» **GOAL OF THE EXERCISE**:
If you see a picture in the data below, omit it and copy the rest exactly.

____ INFORMATION PROVIDED

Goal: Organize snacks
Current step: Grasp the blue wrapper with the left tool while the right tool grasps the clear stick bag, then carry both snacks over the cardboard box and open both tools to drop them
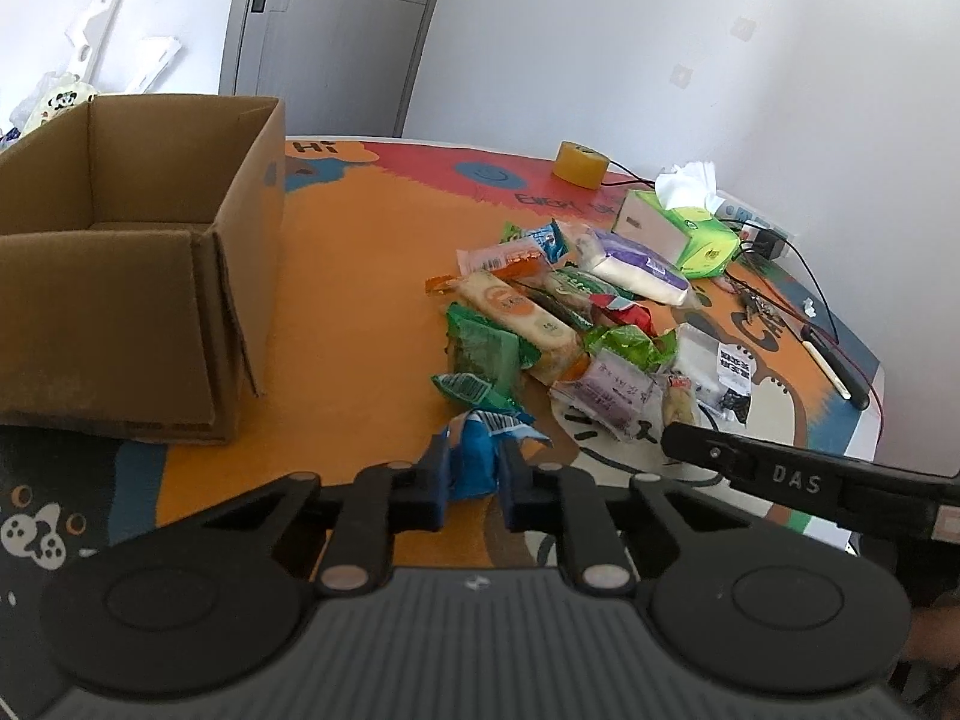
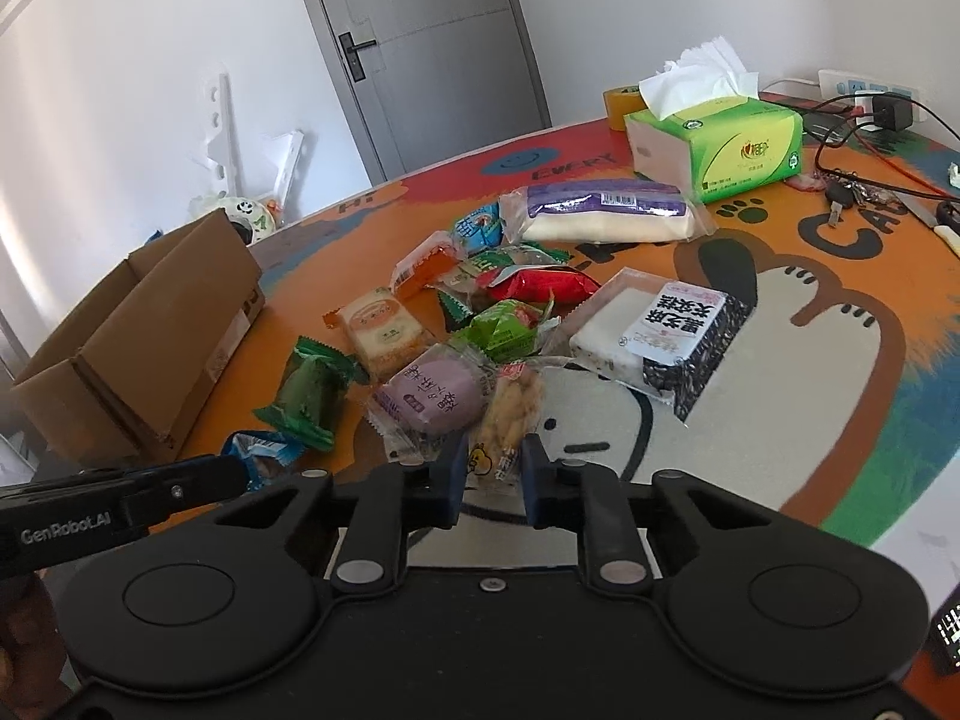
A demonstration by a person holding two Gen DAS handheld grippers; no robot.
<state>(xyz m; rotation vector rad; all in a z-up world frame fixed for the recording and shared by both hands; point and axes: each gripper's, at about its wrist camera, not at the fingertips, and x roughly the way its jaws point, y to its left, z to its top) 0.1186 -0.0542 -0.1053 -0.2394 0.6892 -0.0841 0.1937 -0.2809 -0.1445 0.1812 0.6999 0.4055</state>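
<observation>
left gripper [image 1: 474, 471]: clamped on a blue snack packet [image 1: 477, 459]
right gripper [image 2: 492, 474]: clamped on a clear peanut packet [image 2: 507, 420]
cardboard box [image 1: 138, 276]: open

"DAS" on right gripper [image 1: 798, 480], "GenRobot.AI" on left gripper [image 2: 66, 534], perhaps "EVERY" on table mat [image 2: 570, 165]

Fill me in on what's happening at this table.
A person is sorting snacks with two handheld grippers. The left gripper is shut on a blue packet, and the right gripper is shut on a clear packet of pale snacks. Both packets sit at the near edge of the snack pile. The cardboard box stands open to the left; no snacks show inside it.
</observation>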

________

» **ANSWER TO THIS TASK**:
Goal: Organize snacks
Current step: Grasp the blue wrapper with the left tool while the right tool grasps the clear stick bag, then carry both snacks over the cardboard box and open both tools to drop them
A demonstration by a person holding two Gen DAS handheld grippers; no robot.
<state>(xyz m; rotation vector rad; all in a z-up world frame fixed for the recording and shared by both hands; point and axes: each gripper's, at about its wrist camera, not at the fingertips, and x roughly the way its jaws point, y to its left, z to its top) 0.1186 -0.0542 -0.1053 -0.2394 0.6892 -0.0841 0.1937 -0.2809 -0.1445 0.1812 0.6999 0.4055</state>
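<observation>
left gripper [image 1: 474, 471]: clamped on a blue snack packet [image 1: 477, 459]
right gripper [image 2: 492, 474]: clamped on a clear peanut packet [image 2: 507, 420]
cardboard box [image 1: 138, 276]: open

"DAS" on right gripper [image 1: 798, 480], "GenRobot.AI" on left gripper [image 2: 66, 534], perhaps "EVERY" on table mat [image 2: 570, 165]

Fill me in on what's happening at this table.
A person is sorting snacks with two handheld grippers. The left gripper is shut on a blue packet, and the right gripper is shut on a clear packet of pale snacks. Both packets sit at the near edge of the snack pile. The cardboard box stands open to the left; no snacks show inside it.
</observation>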

That concludes the answer to the exercise.